## EXERCISE AIM
For the entries that follow, count the lines containing the string "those" and write only the number.

## SOURCE DATA
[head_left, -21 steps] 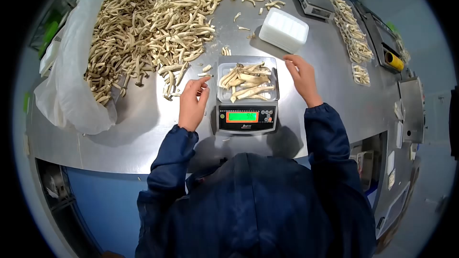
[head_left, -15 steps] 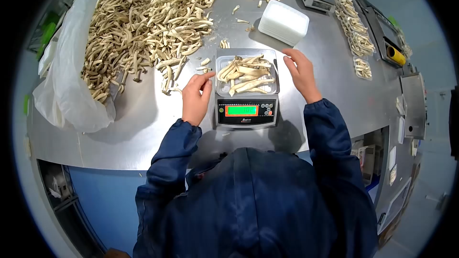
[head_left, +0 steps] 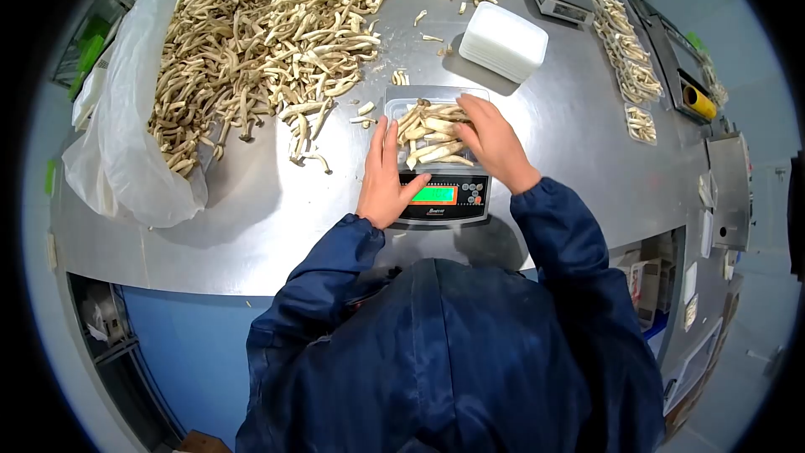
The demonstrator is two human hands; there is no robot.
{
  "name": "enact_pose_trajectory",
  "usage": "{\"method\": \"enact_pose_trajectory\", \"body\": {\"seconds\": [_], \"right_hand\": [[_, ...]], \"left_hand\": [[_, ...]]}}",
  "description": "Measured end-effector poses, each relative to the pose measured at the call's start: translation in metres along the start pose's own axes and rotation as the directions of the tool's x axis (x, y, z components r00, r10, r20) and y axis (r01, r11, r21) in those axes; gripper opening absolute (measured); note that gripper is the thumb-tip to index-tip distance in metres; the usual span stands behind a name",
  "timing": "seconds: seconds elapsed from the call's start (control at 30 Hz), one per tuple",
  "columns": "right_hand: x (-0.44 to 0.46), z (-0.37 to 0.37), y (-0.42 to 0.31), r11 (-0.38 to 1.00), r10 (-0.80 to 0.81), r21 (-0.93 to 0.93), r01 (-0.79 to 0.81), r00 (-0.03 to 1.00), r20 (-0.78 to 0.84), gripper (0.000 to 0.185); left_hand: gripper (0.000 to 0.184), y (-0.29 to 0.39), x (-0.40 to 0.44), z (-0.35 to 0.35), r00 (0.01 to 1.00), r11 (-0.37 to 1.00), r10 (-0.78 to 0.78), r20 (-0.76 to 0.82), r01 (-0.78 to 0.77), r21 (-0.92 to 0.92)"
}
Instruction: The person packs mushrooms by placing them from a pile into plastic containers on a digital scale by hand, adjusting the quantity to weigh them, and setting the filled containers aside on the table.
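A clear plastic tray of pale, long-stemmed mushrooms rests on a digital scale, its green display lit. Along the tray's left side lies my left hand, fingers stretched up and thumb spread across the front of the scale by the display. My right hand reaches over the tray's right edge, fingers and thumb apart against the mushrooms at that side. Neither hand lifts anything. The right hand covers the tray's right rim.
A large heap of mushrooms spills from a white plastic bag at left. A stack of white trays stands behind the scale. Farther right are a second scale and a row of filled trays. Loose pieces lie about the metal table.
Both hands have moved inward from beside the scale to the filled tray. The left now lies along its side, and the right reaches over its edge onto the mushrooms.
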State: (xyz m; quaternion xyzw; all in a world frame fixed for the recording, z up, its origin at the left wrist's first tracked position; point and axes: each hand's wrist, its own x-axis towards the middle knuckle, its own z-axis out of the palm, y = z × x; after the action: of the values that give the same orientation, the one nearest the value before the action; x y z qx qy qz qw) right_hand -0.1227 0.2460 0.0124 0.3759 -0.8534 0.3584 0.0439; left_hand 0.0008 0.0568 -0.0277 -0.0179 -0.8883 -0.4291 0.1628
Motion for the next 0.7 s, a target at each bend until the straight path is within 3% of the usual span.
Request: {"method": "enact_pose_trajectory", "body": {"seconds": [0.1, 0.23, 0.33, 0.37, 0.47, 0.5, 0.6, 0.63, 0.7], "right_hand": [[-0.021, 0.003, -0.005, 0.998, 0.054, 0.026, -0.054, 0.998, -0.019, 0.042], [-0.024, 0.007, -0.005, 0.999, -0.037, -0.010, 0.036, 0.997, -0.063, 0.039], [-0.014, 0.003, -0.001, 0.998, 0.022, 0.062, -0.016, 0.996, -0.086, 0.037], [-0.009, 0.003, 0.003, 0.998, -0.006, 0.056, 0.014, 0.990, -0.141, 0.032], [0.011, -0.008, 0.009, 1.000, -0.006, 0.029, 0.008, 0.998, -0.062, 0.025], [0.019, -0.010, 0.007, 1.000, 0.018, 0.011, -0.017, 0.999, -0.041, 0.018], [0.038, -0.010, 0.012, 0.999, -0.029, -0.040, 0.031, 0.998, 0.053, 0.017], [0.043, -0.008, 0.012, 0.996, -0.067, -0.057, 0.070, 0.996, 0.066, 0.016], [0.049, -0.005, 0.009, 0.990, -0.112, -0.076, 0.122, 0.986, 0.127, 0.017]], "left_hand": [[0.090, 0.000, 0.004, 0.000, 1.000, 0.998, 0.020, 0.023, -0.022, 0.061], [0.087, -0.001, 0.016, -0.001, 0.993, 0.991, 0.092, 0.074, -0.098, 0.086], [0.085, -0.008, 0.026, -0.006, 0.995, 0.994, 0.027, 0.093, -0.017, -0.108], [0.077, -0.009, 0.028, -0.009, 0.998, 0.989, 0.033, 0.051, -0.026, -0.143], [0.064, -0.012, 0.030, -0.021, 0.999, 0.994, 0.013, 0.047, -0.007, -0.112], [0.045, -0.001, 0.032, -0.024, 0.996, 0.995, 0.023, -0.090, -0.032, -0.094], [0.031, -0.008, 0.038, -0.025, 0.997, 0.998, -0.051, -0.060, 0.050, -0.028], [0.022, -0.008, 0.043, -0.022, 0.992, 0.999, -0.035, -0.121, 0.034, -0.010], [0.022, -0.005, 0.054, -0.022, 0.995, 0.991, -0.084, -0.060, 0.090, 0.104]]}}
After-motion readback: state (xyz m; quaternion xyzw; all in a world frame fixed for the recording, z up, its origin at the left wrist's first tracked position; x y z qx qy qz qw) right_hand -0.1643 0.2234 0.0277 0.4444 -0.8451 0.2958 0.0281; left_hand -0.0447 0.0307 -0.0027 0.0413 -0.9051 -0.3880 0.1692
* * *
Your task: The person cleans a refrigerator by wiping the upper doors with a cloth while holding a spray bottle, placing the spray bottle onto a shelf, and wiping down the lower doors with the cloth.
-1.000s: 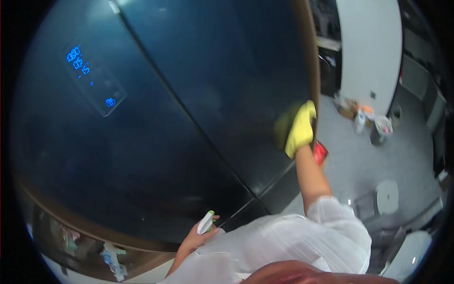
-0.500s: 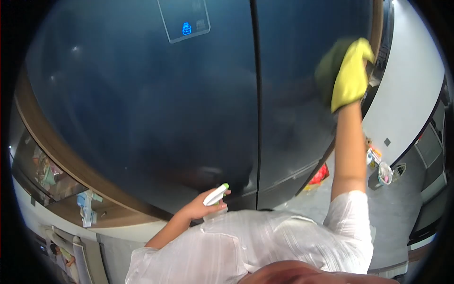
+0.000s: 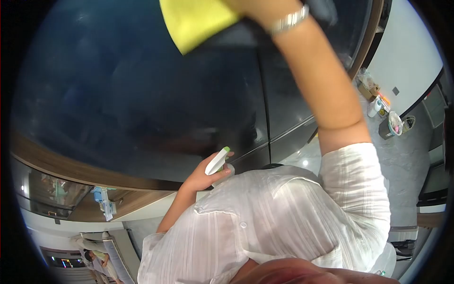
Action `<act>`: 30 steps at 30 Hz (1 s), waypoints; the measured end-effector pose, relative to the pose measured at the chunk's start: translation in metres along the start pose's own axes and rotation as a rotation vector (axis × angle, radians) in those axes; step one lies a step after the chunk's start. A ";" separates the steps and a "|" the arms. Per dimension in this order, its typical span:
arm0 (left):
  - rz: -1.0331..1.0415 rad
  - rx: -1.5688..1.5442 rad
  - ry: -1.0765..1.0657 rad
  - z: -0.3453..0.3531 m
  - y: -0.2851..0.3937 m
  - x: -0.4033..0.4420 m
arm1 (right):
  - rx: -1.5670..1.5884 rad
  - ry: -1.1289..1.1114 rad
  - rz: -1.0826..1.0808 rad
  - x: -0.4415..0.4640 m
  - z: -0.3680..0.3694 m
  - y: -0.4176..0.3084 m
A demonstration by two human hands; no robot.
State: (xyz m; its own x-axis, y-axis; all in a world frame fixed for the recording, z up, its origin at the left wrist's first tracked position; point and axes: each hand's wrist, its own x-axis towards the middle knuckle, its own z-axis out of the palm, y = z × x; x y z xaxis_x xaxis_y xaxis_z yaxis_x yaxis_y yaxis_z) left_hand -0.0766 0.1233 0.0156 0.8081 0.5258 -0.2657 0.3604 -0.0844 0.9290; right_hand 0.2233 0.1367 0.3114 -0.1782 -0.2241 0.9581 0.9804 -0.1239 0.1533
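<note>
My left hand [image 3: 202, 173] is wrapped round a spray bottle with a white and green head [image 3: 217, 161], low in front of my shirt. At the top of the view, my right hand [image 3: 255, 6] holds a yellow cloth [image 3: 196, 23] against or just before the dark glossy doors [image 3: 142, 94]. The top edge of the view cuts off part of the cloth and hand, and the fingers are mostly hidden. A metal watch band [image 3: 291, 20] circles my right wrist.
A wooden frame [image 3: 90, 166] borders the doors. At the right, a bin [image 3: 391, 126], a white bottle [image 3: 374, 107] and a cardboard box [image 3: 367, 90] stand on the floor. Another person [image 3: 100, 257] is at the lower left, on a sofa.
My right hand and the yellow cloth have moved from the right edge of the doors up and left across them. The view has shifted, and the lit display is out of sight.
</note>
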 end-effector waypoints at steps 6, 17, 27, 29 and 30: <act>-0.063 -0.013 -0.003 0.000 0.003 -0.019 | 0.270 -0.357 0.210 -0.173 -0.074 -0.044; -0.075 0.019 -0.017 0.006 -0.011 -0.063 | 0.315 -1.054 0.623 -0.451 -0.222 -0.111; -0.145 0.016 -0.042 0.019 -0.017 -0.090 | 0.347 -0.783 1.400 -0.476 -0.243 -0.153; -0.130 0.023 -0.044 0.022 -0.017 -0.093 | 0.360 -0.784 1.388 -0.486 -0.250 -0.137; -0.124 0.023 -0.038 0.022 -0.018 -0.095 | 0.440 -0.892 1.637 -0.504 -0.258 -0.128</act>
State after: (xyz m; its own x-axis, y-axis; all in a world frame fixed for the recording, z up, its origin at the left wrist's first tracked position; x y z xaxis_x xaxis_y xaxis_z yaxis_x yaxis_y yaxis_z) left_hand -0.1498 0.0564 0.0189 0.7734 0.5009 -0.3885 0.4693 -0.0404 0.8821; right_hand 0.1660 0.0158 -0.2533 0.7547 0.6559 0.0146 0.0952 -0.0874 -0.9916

## RESULT
2